• **Assignment**
Where the listing shows an image, skip it and output all other material unchanged.

• **Given information**
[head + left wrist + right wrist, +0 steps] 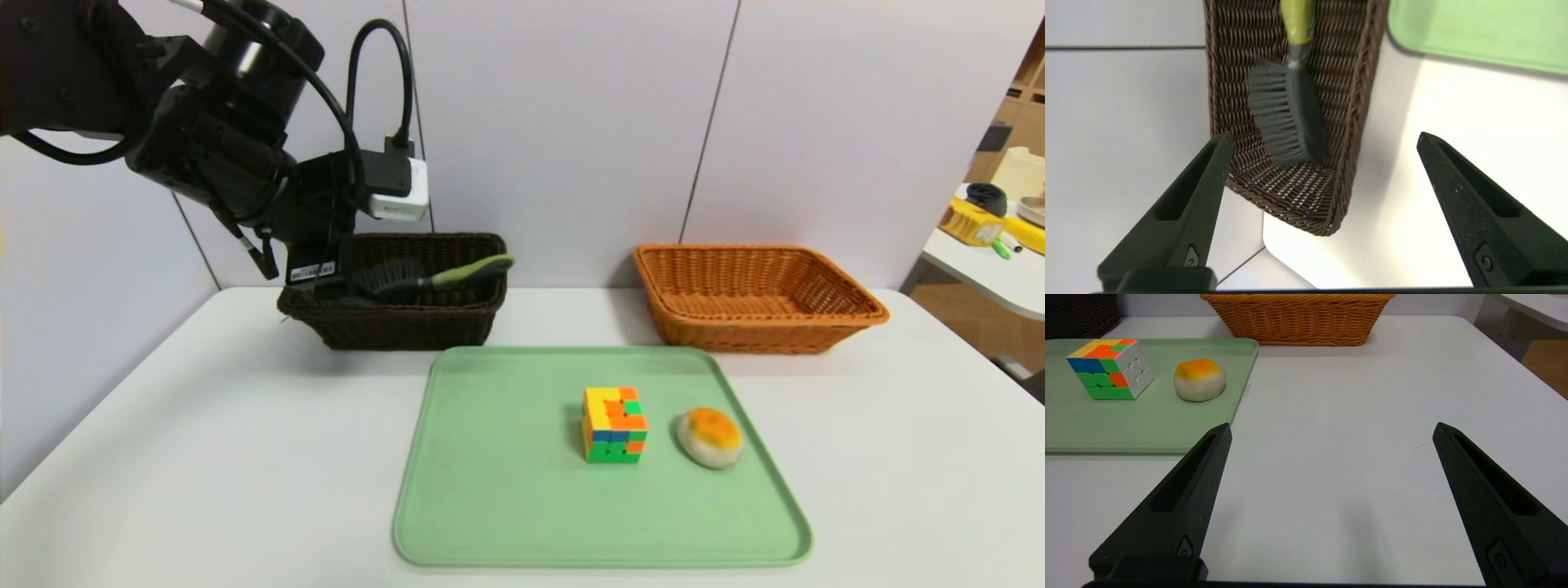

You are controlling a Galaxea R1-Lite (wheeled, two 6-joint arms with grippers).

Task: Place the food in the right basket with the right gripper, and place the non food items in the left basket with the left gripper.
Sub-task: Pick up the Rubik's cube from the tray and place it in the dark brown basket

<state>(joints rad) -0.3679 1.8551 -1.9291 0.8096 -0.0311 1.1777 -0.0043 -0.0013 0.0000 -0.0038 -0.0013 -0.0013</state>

• **Answer section**
[head + left wrist + right wrist, +0 steps] 

You are controlling a Galaxea R1-Lite (wheeled, two 6-joint arms with grippers).

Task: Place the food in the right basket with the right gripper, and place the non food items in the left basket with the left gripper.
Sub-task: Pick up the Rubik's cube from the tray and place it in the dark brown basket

<state>(joints rad) -0.3679 1.8551 -1.9291 0.8096 -0.0311 1.1777 -0.0043 -0.0013 0.0000 -0.0038 -0.0013 -0.0013</state>

What the exercise asked for is now complete.